--- Task statement ---
Please reproduce the entries below exactly from the line holding "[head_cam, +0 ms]" through the last line, both included, and omit any pictures.

Given records below:

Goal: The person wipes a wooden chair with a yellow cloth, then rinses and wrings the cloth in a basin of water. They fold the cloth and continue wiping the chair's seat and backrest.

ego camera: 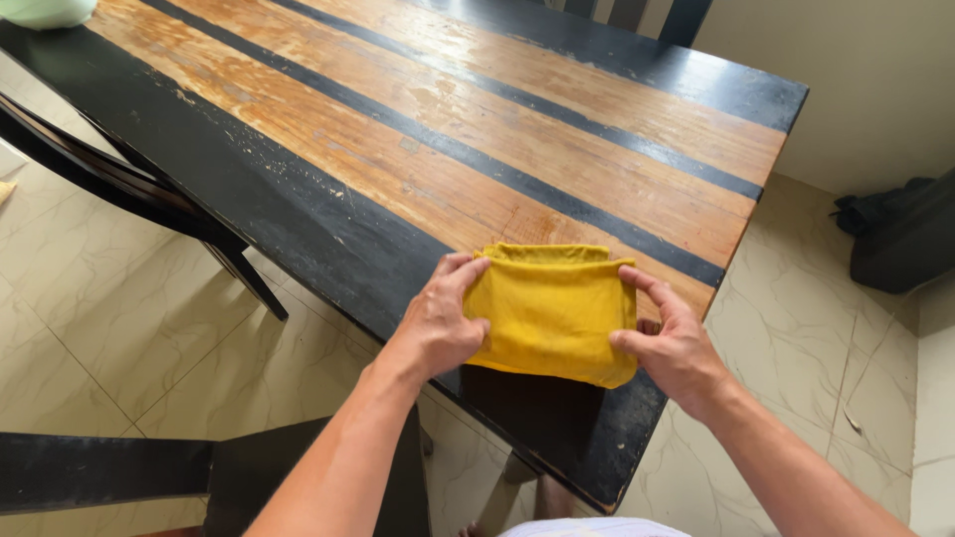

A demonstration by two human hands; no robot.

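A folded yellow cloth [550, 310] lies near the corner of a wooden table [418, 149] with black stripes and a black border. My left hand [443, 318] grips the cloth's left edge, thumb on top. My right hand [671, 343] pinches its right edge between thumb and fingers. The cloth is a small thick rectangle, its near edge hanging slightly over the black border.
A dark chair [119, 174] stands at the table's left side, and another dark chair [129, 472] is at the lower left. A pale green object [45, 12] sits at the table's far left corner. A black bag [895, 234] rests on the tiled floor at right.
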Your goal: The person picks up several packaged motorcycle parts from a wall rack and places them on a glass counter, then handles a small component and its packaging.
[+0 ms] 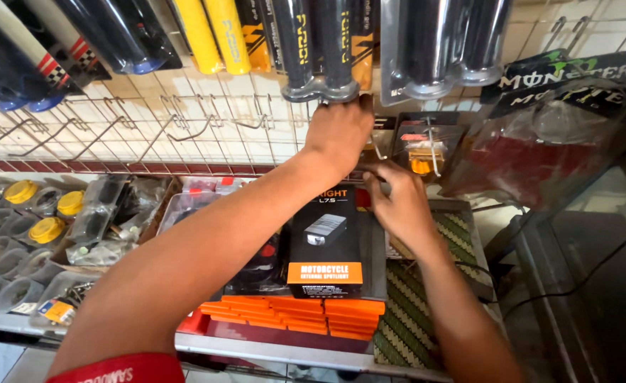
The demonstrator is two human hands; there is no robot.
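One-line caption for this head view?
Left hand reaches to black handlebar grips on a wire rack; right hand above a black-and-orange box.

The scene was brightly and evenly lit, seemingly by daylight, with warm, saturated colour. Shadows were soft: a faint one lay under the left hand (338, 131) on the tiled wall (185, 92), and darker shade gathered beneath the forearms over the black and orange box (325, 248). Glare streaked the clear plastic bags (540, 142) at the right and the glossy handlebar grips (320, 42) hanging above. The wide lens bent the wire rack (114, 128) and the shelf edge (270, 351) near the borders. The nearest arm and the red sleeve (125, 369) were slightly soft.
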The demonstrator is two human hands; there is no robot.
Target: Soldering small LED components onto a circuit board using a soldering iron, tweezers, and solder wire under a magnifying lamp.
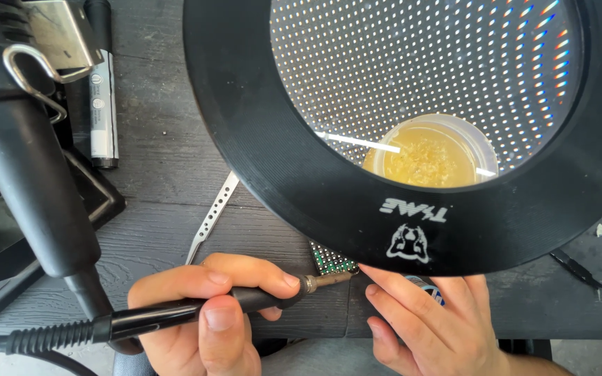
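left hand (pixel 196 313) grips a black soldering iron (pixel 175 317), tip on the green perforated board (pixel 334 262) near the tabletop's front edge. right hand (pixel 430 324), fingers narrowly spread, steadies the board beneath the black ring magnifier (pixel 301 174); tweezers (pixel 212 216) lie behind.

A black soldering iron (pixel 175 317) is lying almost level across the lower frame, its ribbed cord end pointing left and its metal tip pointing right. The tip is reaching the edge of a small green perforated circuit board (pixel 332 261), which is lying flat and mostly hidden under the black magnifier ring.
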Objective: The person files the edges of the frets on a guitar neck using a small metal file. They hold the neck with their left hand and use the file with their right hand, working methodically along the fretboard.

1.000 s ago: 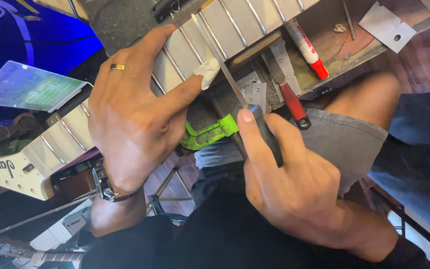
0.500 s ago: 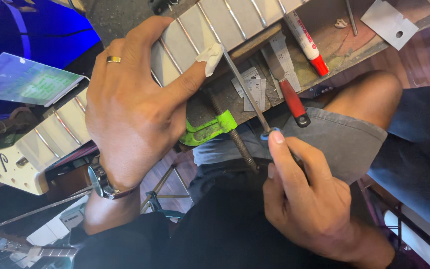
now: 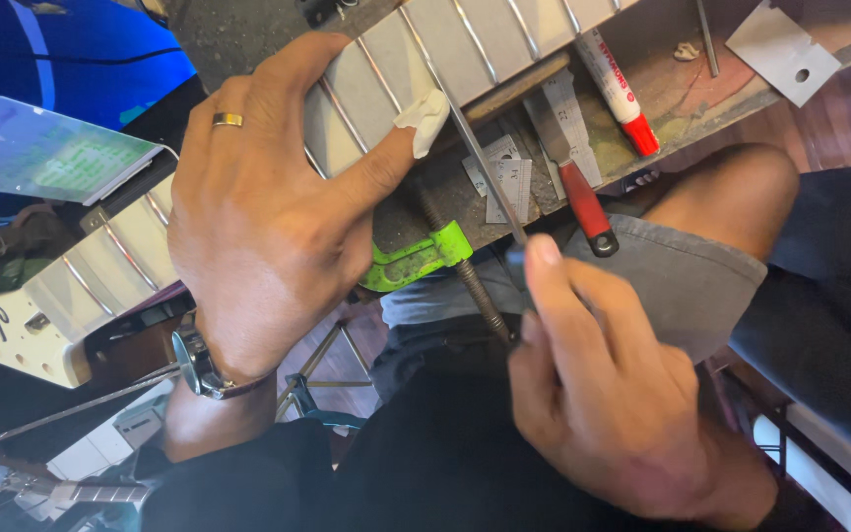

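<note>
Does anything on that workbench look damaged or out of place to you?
Nothing looks broken. The left hand presses on the guitar neck, its thumb wrapped in white tape; the right hand holds a thin metal file along a fret. The bench is cluttered: a red marker, small gauges, a green clamp.

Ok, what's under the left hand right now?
The left hand lies on the guitar neck, its thumb pressing a small white pad against the fretboard. Frets show either side; those beneath the palm are covered. The right hand holds a thin file.
</note>
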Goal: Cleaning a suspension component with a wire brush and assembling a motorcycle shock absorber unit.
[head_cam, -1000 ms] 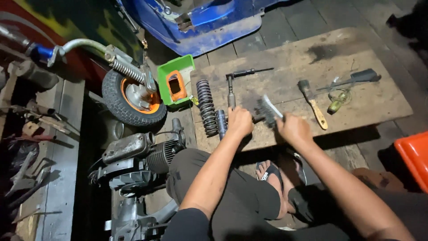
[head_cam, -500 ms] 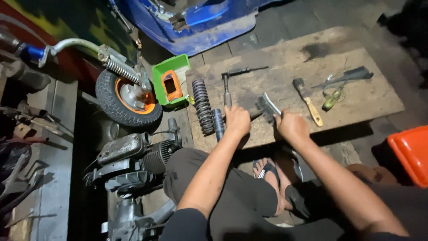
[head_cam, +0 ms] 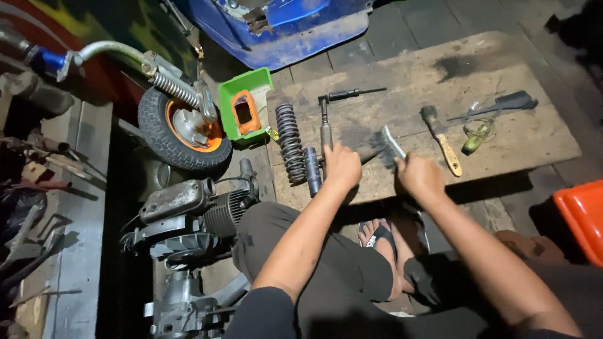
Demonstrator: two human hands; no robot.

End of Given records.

--- Exercise output ---
[head_cam, +0 ms] 
Demonstrator: two human hands; no robot.

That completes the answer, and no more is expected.